En revanche, la commande de 80 Airbus 350 par le Qatar ressemble à un coup de chance, sauf si c'est le résultat d'un lobbying intense de la France. Ce n'est pas tant la commande qui compte que le destin qu'elle assure à un avion de ligne qui n'existe encore que sur les plans et risquait de ne pas voir le jour. On devine aussi le soulagement qu'une telle commande apporte à Airbus, à Eads, à toute l'aéronautique européenne.

Les pronostics.

En dépit des nombreux avis négatifs qui ont été exprimés sur le mode de gouvernement de Nicolas Sarkozy, il règne sans partage. « Le Figaro » a publié un sondage selon lequel l'UMP et ses alliés pourraient obtenir 42 % des voix au premier tour (contre 27 % à la gauche non communiste) et au moins 410 sièges à l'Assemblée nationale, 55 de plus que pendant la dernière législature. L'opposition peut donc mesurer l'inefficacité de ses attaques. Par rapport au précédent sondage du « Figaro », celui de jeudi dernier faisait état d'une progression de 2 % des voix accordées à l'UMP. Si le gouvernement était aussi mauvais et dangereux qu'on nous le dit, les électeurs ne lui accorderaient pas un nombre plus élevé d'opinions favorables.

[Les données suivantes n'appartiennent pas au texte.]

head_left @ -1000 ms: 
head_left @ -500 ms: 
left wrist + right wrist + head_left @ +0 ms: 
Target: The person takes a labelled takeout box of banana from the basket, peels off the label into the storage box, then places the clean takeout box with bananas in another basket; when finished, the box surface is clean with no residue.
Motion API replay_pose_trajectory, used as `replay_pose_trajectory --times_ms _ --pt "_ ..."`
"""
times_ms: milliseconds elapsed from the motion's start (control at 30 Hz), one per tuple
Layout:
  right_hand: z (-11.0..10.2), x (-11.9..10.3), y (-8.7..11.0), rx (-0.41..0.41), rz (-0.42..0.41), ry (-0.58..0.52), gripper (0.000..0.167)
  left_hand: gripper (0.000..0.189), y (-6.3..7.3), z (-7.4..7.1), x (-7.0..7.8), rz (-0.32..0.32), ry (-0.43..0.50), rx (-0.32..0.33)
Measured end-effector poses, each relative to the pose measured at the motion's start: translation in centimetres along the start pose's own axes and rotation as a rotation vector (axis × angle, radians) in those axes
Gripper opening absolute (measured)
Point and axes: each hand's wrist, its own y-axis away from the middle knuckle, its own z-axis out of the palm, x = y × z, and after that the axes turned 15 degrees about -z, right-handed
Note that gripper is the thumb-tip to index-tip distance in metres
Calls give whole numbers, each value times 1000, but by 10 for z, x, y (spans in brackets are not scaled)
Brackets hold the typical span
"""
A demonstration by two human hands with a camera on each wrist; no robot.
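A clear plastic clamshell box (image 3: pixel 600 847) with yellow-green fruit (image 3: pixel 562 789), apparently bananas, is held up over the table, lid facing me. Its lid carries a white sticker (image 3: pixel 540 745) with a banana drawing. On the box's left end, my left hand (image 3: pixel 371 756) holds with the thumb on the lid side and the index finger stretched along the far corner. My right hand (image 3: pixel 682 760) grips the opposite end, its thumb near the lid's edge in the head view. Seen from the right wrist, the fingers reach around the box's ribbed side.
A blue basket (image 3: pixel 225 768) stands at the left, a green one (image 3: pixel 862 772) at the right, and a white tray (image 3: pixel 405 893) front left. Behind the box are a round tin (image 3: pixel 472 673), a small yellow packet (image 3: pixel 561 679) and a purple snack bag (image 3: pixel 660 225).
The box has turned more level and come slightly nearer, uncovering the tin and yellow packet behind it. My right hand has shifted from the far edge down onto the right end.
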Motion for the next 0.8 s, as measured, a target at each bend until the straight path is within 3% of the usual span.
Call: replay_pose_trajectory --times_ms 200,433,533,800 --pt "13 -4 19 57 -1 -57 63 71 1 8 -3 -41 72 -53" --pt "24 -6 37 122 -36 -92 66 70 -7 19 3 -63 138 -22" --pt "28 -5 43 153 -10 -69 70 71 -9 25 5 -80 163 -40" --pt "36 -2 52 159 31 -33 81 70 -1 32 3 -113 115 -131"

Les transfuges se portent bien.

On nous avait promis en outre un éclatement du gouvernement entre droite et transfuges de la gauche. On n'en décèle pas les prémices. Bernard Kouchner a déjà changé le ton de la France. Il est plus sévère que la diplomatie chiraquienne pour le régime militaire birman, il s'efforce de créer un canal de secours pour le Darfour, il réaffirme le soutien de la France au Liban (reprenant cette fois à son compte l'attitude de Jacques Chirac). A six jours des législatives, on annonce que le moral des ménages a fait un bond de neuf points en avril et que le chômage a encore reculé (à 8,2 %). M. Sarkozy pourrait remercier Dominique de Villepin et Jean-Louis Borloo pour leur action au sein du gouvernement précédent. Voilà pour la continuité. Pour la rupture, attendez-vous à d'autres décisions surprenantes.